▸ DATASET EXCERPT:
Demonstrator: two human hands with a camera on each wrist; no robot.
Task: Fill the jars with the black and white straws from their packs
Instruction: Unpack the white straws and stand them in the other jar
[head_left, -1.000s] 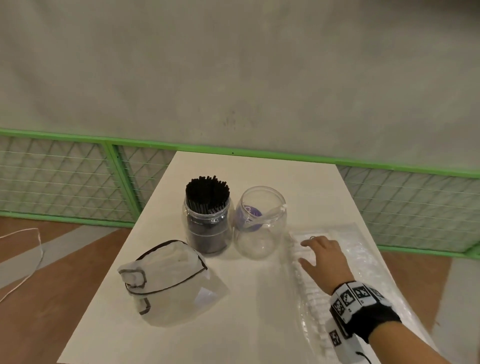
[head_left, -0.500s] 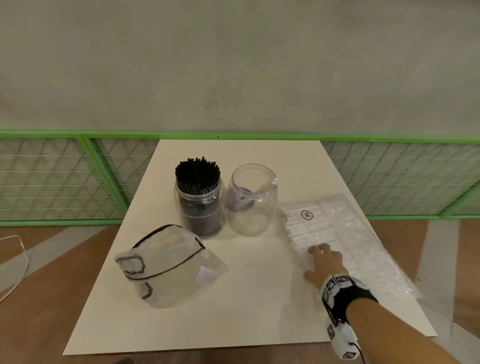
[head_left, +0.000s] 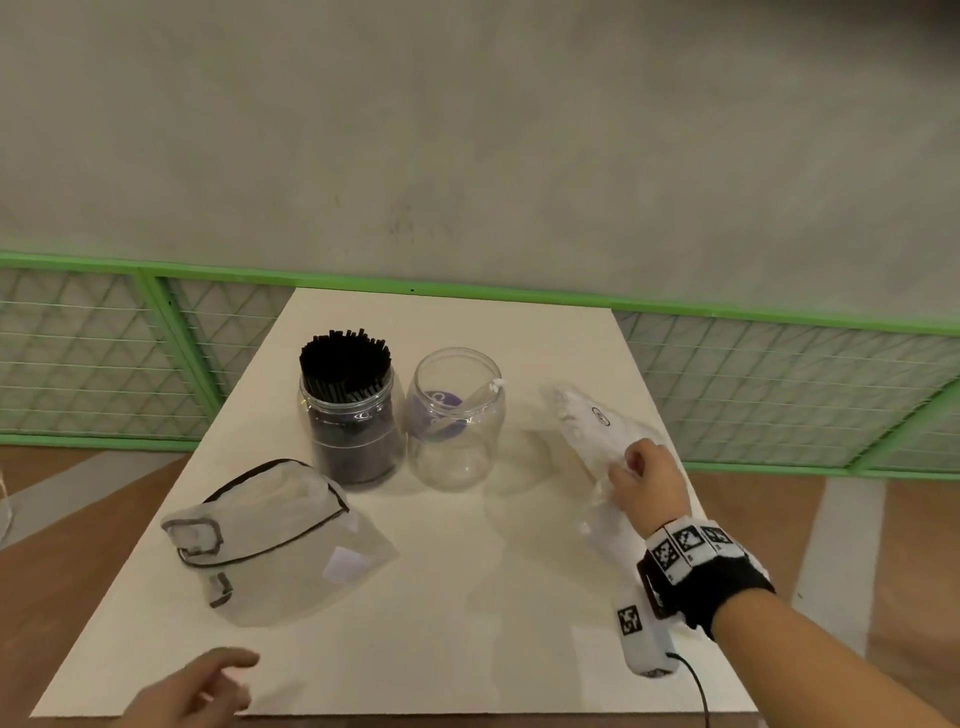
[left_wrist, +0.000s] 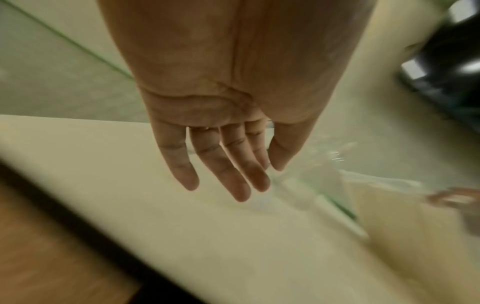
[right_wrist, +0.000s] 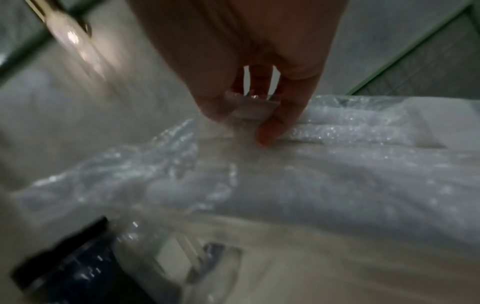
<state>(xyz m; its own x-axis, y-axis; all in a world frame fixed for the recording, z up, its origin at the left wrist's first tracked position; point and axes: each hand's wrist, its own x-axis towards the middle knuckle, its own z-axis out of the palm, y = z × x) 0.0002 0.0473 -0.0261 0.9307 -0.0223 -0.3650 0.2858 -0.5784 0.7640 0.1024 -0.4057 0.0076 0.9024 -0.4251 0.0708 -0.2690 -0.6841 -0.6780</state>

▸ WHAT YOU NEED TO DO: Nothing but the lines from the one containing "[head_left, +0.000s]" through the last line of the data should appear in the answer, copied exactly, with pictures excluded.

▸ TASK ANSWER:
[head_left, +0.000s] 
[left_wrist, +0.000s] 
[right_wrist, +0.000s] 
<state>(xyz m; its own x-axis, y-axis; all in a world frame fixed for the recording, z up, its origin at the left wrist's first tracked position; point and axes: each hand's wrist, its own x-axis towards the middle knuckle, its own z-axis out of the palm, y = z × x) 0.0002 0.0473 -0.0261 0.9307 -0.0223 -0.3650 0.2858 -0.5784 0.7640 0.1024 -0.4057 0.0076 0.9024 -0.4251 0.0708 -0.2690 -0.6841 -0.6780</state>

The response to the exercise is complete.